The story begins on a Tuesday as Miss Rehana, the protagonist, rides to the British Consulate at dawn. The bus is emblazoned with phrases in both English and Urdu. As Miss Rehana approaches the gates of the Consulate, Muhammad Ali watches her closely. Miss Rehana is beautiful, and when Muhammad Ali registers Miss Rehana’s eyes, he feels rejuvenated.

Miss Rehana asks the lala guarding the Consulate gates what time they will open. His answer is imprecise but less gruff than usual. She makes her way to the shantytown to purchase some chili pakoras from a snack stand while she waits. Meanwhile, other “Tuesday women” come to the Consulate seeking passage to England as dependents. Most are accompanied by male relatives, but Miss Rehana is alone. As she eats her pakoras, Muhammad Ali, who makes his living conning these women out of their rupees and jewelry, moves toward her despite himself and offers his services as an “advice expert.” “Good advice is rarer than rubies” (6), she replies, telling him that as an orphan, she cannot afford what he has to offer. Entranced by her beauty, Muhammad Ali offers to give her advice for free, saying destiny has brought him to her. She accepts, telling him, “When Fate sends a gift, one receives good fortune” (7).

He guides her to his office, a small desk within the shantytown. Other male residents of the shantytown look on with what Muhammad Ali considers to be envy. He asks her name, and she provides it, adding that she is betrothed to one Mustafa Dar of “Bradford, London.” Muhammad Ali corrects her, telling her that London is a town. He asks to see her application for a permit to travel to London, and as she passes her papers to Muhammad Ali, she seems anxious. Muhammad Ali tells her that her papers look correct, and she readies herself to leave. However, Muhammad Ali pleads that she stay, telling her the process won’t be as easy as she might imagine. He explains that the sahibs at the Consulate believe Tuesday women attempt to gain passage to England through dishonest means and therefore ask them a litany of invasive, crude questions. He tells her that Mustafa Dar has already answered these questions and that she will not receive her permit if her responses diverge from his.

Normally, this is the moment Muhammad Ali promises he can grant passage to England for a fee. This time (and once again despite himself), Muhammad Ali tells Miss Rehana “his greatest secret” (11): that he has a British passport. Shocked that he would suggest she commit a crime, she denies his gift and tells him his advice is not good: She would rather not reinforce the already low opinion the sahibs have of the Tuesday women.

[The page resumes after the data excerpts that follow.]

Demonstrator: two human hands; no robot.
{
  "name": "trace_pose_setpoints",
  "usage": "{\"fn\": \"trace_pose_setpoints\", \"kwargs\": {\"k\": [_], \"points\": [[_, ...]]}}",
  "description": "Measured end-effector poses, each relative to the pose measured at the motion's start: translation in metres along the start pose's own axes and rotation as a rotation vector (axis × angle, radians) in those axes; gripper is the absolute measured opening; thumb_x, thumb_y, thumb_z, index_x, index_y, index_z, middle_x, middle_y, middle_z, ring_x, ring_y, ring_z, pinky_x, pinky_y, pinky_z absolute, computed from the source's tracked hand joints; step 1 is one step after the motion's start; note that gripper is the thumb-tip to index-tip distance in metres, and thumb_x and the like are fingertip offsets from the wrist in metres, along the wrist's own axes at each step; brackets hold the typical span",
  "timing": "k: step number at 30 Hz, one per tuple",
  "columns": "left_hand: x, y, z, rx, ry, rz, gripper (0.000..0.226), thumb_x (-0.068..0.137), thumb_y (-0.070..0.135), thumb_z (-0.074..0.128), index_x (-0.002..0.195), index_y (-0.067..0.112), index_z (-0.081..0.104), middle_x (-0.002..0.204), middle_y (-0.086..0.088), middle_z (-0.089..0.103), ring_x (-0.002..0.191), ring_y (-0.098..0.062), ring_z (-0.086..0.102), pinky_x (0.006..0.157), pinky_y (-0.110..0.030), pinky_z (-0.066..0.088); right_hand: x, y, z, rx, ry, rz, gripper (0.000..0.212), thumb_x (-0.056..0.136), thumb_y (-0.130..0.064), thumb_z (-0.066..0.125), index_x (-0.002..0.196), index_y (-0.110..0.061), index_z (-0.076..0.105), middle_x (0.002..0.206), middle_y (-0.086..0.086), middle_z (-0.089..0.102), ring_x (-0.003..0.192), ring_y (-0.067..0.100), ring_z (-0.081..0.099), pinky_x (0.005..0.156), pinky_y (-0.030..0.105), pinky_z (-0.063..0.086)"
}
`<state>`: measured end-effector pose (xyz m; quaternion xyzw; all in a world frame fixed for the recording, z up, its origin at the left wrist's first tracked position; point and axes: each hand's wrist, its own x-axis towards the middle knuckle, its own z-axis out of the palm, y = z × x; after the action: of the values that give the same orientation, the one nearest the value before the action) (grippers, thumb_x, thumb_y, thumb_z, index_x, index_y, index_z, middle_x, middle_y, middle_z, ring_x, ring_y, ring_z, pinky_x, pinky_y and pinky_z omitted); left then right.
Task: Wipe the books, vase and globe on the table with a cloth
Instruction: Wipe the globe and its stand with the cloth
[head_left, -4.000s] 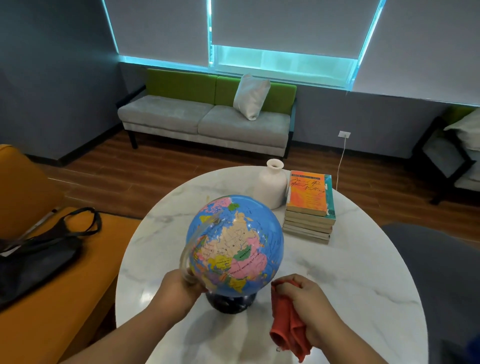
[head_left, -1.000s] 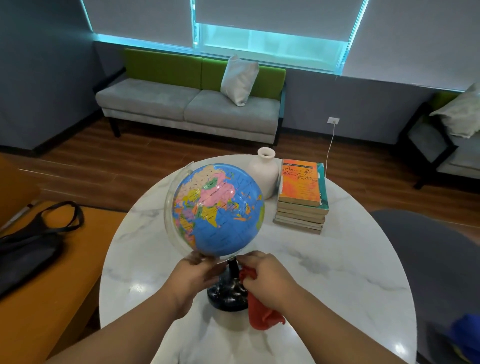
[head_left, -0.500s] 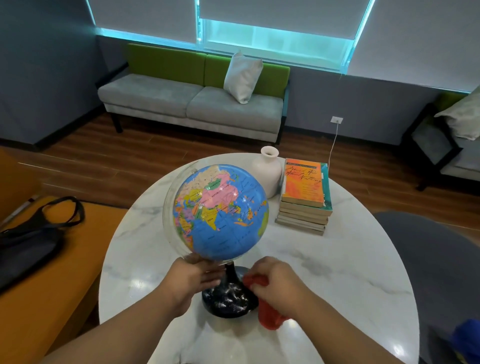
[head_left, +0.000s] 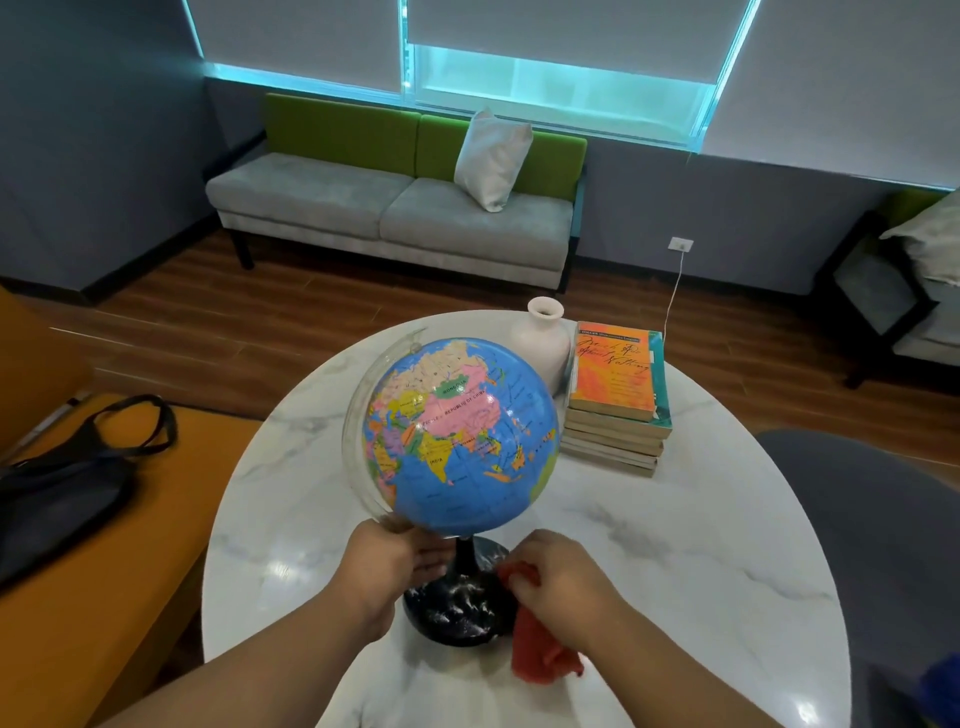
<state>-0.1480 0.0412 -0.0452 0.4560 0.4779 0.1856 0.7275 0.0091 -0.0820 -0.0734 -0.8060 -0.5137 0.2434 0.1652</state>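
On a round marble table (head_left: 701, 545), the left hand (head_left: 387, 564) steadies the globe (head_left: 462, 436) from below while the right hand (head_left: 558, 584) presses a red cloth (head_left: 540, 657) against its black base (head_left: 457, 603). A white vase (head_left: 543, 340) and stacked books (head_left: 615, 400) stand behind.
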Motion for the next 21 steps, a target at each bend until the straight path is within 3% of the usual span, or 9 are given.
{"fn": "trace_pose_setpoints", "kwargs": {"k": [2,6,12,16,21], "points": [[0.0,0.0,0.0,0.005,-0.006,-0.002,0.012,0.09,-0.005,0.055,0.094,0.001,0.064,0.086,-0.023,0.073,0.081,-0.033,0.071,0.062,-0.029,0.059,0.0,0.008,-0.004,-0.051,0.015,0.038,0.029,0.085,-0.026,0.054,0.107,-0.03,0.072,0.11,-0.001,0.06,0.106,0.017,0.055,0.09,0.027,0.045],[-0.003,0.001,-0.002,-0.003,-0.027,0.009,0.011,0.089,-0.007,0.056,0.09,0.0,0.064,0.081,-0.022,0.073,0.075,-0.031,0.071,0.061,-0.029,0.059,-0.007,-0.005,0.005,0.015,-0.042,-0.079,0.036,0.076,-0.03,0.048,0.101,-0.027,0.074,0.105,-0.001,0.062,0.102,0.015,0.056,0.09,0.027,0.045],[-0.005,-0.003,-0.002,-0.02,-0.012,0.022,0.013,0.089,-0.008,0.057,0.098,-0.003,0.064,0.085,-0.024,0.072,0.078,-0.034,0.071,0.06,-0.029,0.06,-0.008,0.008,0.0,-0.01,0.031,0.017,0.029,0.082,-0.028,0.053,0.104,-0.028,0.072,0.109,-0.004,0.061,0.106,0.015,0.054,0.091,0.026,0.044],[-0.005,-0.002,-0.002,-0.017,-0.013,0.026,0.013,0.089,-0.009,0.056,0.096,-0.003,0.064,0.087,-0.026,0.071,0.079,-0.034,0.07,0.063,-0.03,0.06,-0.016,-0.006,0.007,0.045,-0.066,-0.07,0.036,0.076,-0.029,0.049,0.103,-0.031,0.073,0.107,-0.008,0.062,0.105,0.01,0.053,0.094,0.024,0.043],[-0.006,-0.004,0.002,-0.02,0.0,0.03,0.012,0.088,-0.006,0.059,0.093,0.003,0.065,0.086,-0.022,0.073,0.079,-0.032,0.07,0.067,-0.032,0.059,-0.023,0.005,0.005,0.074,0.088,0.016,0.026,0.083,-0.019,0.058,0.101,-0.029,0.074,0.099,-0.014,0.057,0.103,0.009,0.054,0.093,0.022,0.043]]}}
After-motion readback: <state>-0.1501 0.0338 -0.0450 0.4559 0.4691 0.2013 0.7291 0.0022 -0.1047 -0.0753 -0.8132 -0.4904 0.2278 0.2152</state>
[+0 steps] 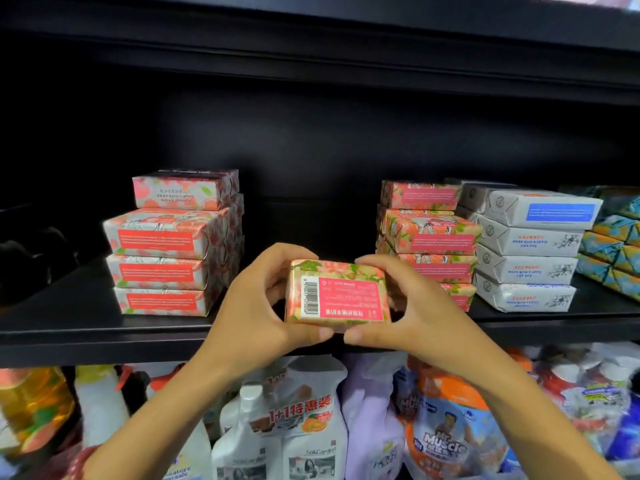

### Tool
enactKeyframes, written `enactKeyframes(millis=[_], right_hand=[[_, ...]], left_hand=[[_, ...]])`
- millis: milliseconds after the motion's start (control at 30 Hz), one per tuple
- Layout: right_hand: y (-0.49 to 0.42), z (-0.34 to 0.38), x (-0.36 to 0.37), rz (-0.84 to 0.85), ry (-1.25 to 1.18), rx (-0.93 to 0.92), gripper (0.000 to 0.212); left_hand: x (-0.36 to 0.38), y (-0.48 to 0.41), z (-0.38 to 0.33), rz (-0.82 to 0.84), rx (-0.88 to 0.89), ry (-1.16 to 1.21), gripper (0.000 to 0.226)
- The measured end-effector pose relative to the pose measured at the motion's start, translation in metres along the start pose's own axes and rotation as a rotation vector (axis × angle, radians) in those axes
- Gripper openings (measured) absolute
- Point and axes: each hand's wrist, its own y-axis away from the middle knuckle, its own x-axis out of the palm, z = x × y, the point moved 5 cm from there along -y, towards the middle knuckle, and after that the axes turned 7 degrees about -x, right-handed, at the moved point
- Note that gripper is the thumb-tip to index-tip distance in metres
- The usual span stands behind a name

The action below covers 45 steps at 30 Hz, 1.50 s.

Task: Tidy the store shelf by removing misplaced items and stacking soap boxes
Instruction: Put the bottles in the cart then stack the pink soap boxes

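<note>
Your fingers (375, 263) are curled round the pomegranate soap box (337, 294) from both ends. Your left hand (258, 299) grips the left end with its thumb underneath and fingertips over the top edge, and your right hand (412, 306) grips the right end the same way. With both thumbs under it, the box looks to be held clear of the shelf (86, 336), just in front of its front edge. Its back label and barcode face you and the print is upside down. It sits before the gap between two piles of the same pink floral soap. The left stack (166, 251) is four boxes high, and its top box shows a different face from the three below. The right stack (429, 237) has its lower boxes partly hidden by your right hand. That stack stands right against a pile of white soap boxes (530, 252), with blue-and-yellow patterned boxes (613, 244) beyond. Below the shelf stand bottles (249, 434) and a Mr Muscle pouch (446, 438), which play no part here. I judge you are in the stacking step, with one loose box in hand and not yet placed. Next you need to pick a pile and turn the box flat to match its neighbours. Then lift it above the top box and set it down square, easing your thumbs out so nothing beneath is nudged.
</note>
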Motion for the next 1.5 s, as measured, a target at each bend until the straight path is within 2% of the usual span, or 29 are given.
enactKeyframes(millis=[100, 233, 300, 367, 433, 533, 633, 733, 833, 967, 1100, 1267, 1367, 1500], right_hand=[[-0.006, 0.000, -0.003, 0.034, 0.071, -0.006, 0.051], [-0.009, -0.001, -0.011, -0.057, 0.128, -0.028, 0.052], [-0.006, 0.005, -0.014, -0.168, 0.139, -0.099, 0.052], [-0.002, 0.012, -0.013, -0.270, 0.246, -0.206, 0.051], [0.002, 0.018, -0.006, -0.327, 0.354, -0.317, 0.044], [0.007, 0.022, 0.003, -0.403, 0.465, -0.453, 0.034], [0.010, 0.021, 0.008, -0.434, 0.530, -0.522, 0.042], [0.010, 0.015, 0.010, -0.388, 0.538, -0.491, 0.044], [0.012, 0.001, 0.003, -0.384, 0.448, -0.359, 0.039], [0.025, -0.024, -0.002, -0.404, 0.479, -0.199, 0.046], [0.035, -0.044, 0.011, -0.331, 0.560, -0.123, 0.044], [0.039, -0.052, 0.016, -0.345, 0.608, -0.147, 0.032], [0.039, -0.052, 0.017, -0.388, 0.586, -0.155, 0.030], [0.039, -0.052, 0.019, -0.407, 0.609, -0.164, 0.029]], left_hand=[[0.006, 0.003, 0.001, 0.003, 0.046, -0.116, 0.064], [0.010, 0.003, 0.000, -0.050, 0.155, -0.264, 0.062], [0.008, 0.001, 0.006, -0.011, 0.037, -0.185, 0.080], [0.007, 0.000, 0.013, 0.031, -0.144, 0.009, 0.095], [0.004, -0.002, 0.016, 0.019, -0.236, 0.127, 0.087], [0.004, -0.004, 0.013, 0.006, -0.239, 0.109, 0.072], [0.005, -0.005, 0.010, 0.039, -0.238, 0.083, 0.072], [0.002, -0.005, 0.005, 0.029, -0.206, 0.021, 0.071], [-0.005, -0.007, 0.004, -0.052, -0.182, -0.030, 0.064], [-0.014, -0.016, 0.012, -0.109, -0.168, -0.276, 0.062], [-0.005, -0.032, 0.024, -0.025, -0.157, -0.468, 0.068], [0.001, -0.042, 0.038, 0.081, -0.206, -0.512, 0.070], [-0.001, -0.035, 0.028, -0.010, -0.076, -0.683, 0.068], [0.002, -0.020, 0.013, -0.058, 0.164, -0.776, 0.043]])
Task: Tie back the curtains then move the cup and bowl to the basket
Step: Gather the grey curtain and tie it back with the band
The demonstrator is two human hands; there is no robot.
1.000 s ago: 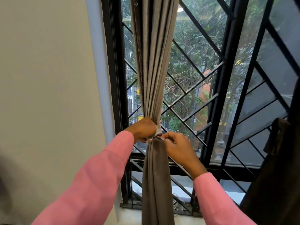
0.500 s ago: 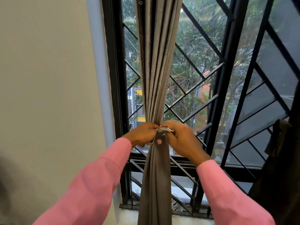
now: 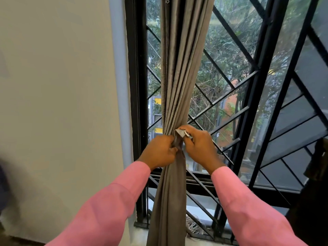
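I see the curtain (image 3: pixel 179 82) bunched in front of the barred window (image 3: pixel 136 86). My left hand (image 3: pixel 158 151) grips the gathered folds, while my right hand (image 3: pixel 199 148) pinches the tie-back strap (image 3: pixel 179 133) against them.

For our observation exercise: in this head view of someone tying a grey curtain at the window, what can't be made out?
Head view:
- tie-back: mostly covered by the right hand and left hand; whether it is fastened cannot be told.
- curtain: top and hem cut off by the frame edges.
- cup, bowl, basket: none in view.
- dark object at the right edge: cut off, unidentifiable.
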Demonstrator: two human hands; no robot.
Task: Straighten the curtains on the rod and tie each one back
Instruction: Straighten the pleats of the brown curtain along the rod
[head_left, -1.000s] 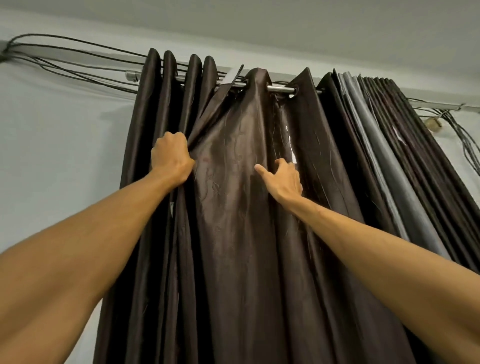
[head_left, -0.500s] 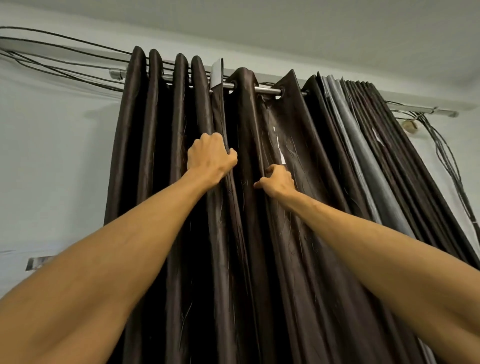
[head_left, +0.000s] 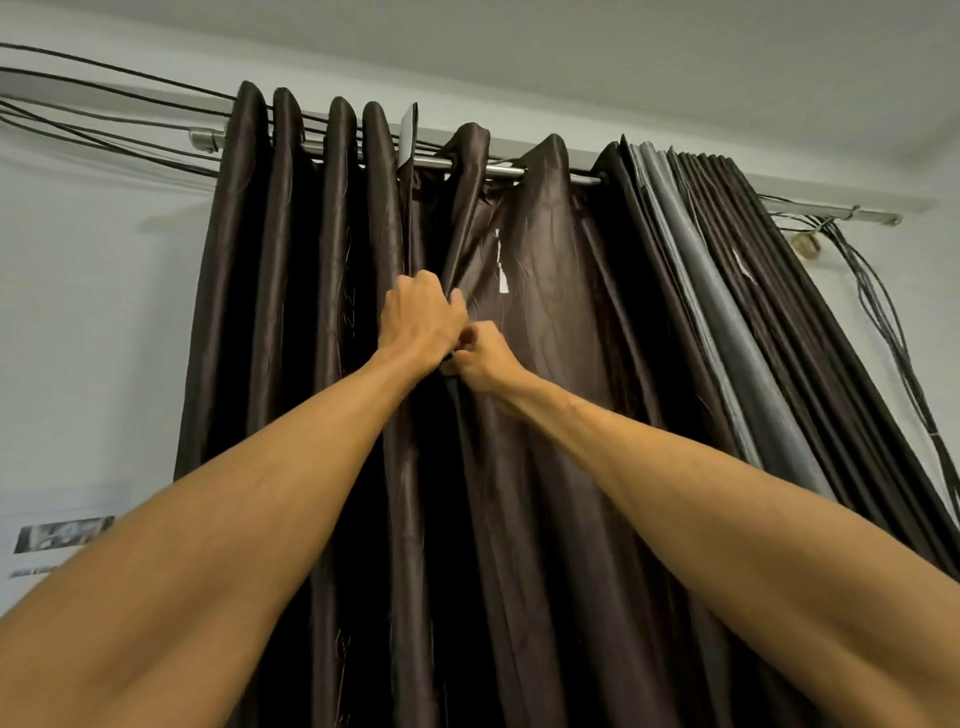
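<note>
The pale wall (head_left: 93, 312) fills the background. In front of it the dark brown curtain (head_left: 545, 467) hangs from its eyelets on the rod (head_left: 501, 170), with tight folds on the left and a flatter, looser stretch in the middle. At the right end of the rod, the second curtain (head_left: 727, 338) is bunched in narrow pleats with its grey lining showing. Black cables (head_left: 104, 124) run along the wall at the left above the rod, and more hang at the far right. A printed sheet (head_left: 62, 535) is stuck low on the wall to your left.

Your left grip (head_left: 421, 317) is fisted around a fold of the dark brown curtain, well below the rod. Your right grip (head_left: 480, 356) pinches the same fabric just beneath, touching the left. A small white tab (head_left: 409, 130) stands up at the curtain's top edge.
</note>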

Frustrated, Muhammad Ali calls her a “fool” as she walks away, but she nevertheless enters the Consulate. Muhammad Ali waits for her to emerge against his better judgment. When she finally exits the gates, she is calm, and Muhammad believes she has passed the rigorous questioning. He congratulates her, and she offers to buy him some pakoras to thank him. Together, they walk back toward the snack stand and the bus.

As they sit together eating their pakoras, Miss Rehana explains her relationship to Mustafa Dar. The marriage was arranged when she was only nine—and Mustafa 30. In the years since then, her parents died and Mustafa moved to England, promising to send for her eventually. Muhammad Ali tells Miss Rehana that she may come to love Mustafa once she spends time with him. Miss Rehana asks Muhammad Ali why he assumes she was granted passage to England, as she did not answer the questions correctly. Muhammad Ali is upset and tells her that even if she wanted the passport he could offer, she could no longer take it now that they’ve filed and denied her application. He asks what she will do, and she tells him she will go back to Lahore, where she is an ayah (nursemaid) to three children. She advises him not to be “sad,” and the smile she offers as she leaves strikes him as supremely “happy.”